Determine the level of detail represented in the business process. This is how you will describe a single row in the fact table. You should start with the lowest level of information associated with a business process for maximum flexibility .e.g. Procurement process captures data at the Purchase Order level as well as Purchase Order Line level, furthermore, the data goes even lower to the Purchase Line Distribution level.

Identifying data grain could be the most challenging task in dimensional data modelling.

Kimball Tips: Preferably you should develop dimensional models for the most atomic information captured by a business process. Atomic data is the most detailed information collected; such data cannot be subdivided further.

c) Identify Dimensions

Dimensions or their attributes are often the “By” words used to describe analytical requirements, E.g. Sales data by Customer by Product by Region. Each dimension could be thought of as an analytical “entry” point to the facts. Since operational system runs on IDs and codes, strive to convert them with verbose business language. Descriptive columns provide more business sense to the end users.

Kimball Tips: A grain statement determines the primary dimensionality of the fact table. It is often possible to add more dimensions to the basic grain of the fact table, if the additional dimension violates the grain by causing additional fact rows to be generated, then the grain statement must be revised to accommodate this dimension.

d) Identify Facts

The term fact represents a business measurement. A measurement is taken at the intersection of all the dimensions. The most useful facts are numeric and additive, such as Order Amount. Semi additive facts.

e.g., inventory balance, can be added only along some of the dimensions, and non additive facts, e.g., stock quote, discount rate, simply can’t be added at all.

3) Logical vs. Physical modeling

Logical modeling can be thought of as a transformer that converts business requirements into technical implementations. It helps ensure a focus on solving the business needs, regardless of the advantage or shortcomings of a particular implementation platform.

A physical model interprets the logical model based on the strengths and weaknesses of the chosen software and hardware platforms. It is used to create the database schema.

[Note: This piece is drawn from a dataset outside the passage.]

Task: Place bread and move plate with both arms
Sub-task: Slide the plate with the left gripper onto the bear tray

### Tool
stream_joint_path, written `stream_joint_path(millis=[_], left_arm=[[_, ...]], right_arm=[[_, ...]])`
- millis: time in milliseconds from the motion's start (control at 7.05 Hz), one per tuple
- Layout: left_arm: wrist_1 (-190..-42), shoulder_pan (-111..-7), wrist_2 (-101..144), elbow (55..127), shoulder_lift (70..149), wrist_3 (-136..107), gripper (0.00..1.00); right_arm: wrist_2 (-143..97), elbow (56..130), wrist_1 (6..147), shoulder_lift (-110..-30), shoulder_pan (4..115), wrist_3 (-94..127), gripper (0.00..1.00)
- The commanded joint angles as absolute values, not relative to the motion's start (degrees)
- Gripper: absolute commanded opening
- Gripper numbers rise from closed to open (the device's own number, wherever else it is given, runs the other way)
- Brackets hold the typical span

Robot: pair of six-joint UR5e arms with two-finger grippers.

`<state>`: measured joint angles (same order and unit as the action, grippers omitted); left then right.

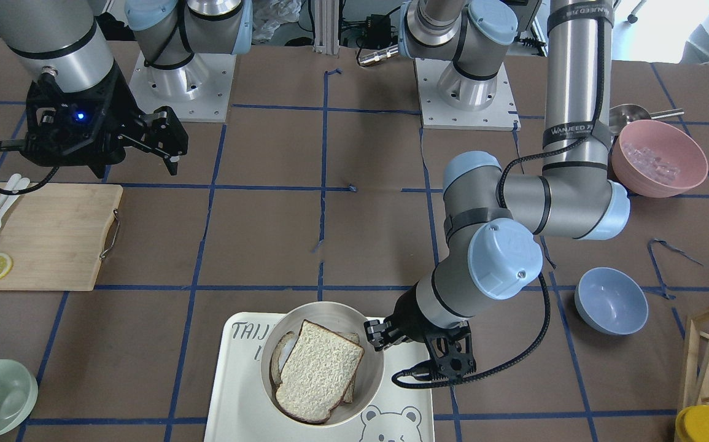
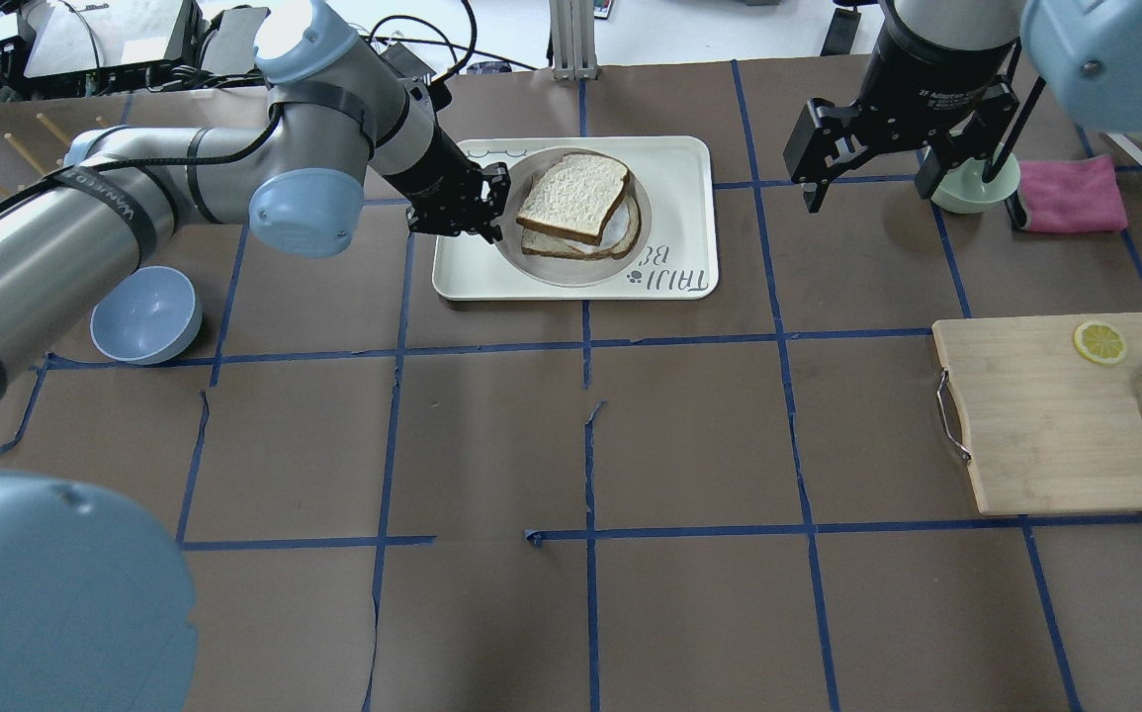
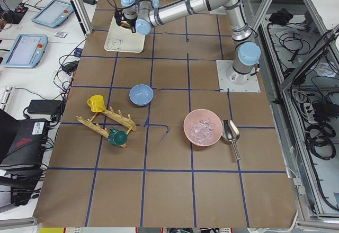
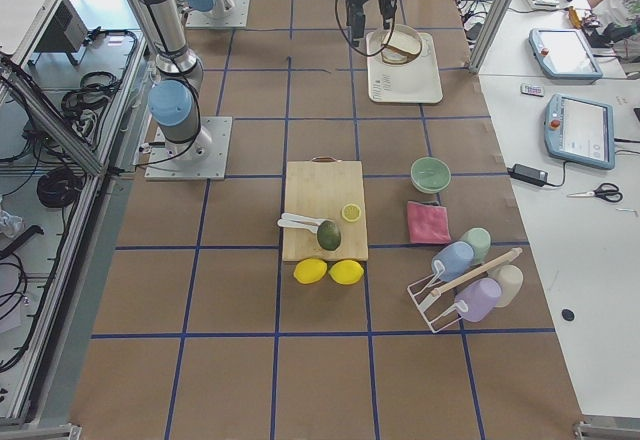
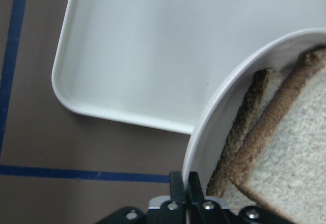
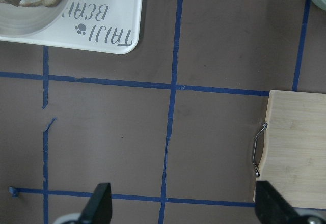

In data warehouse development, logical model acts as the translation layer, the business perspectives are translated into dimension, hierarchy, level and attributes, the business measurements turn into key business performance indicators and metrics. Logical modeling should take place before the physical architecture is chosen.

In OBIEE term, logical model is the basis for OBIEE Business Model and Mapping Layer and physical model is for OBIEE physical layer mapping.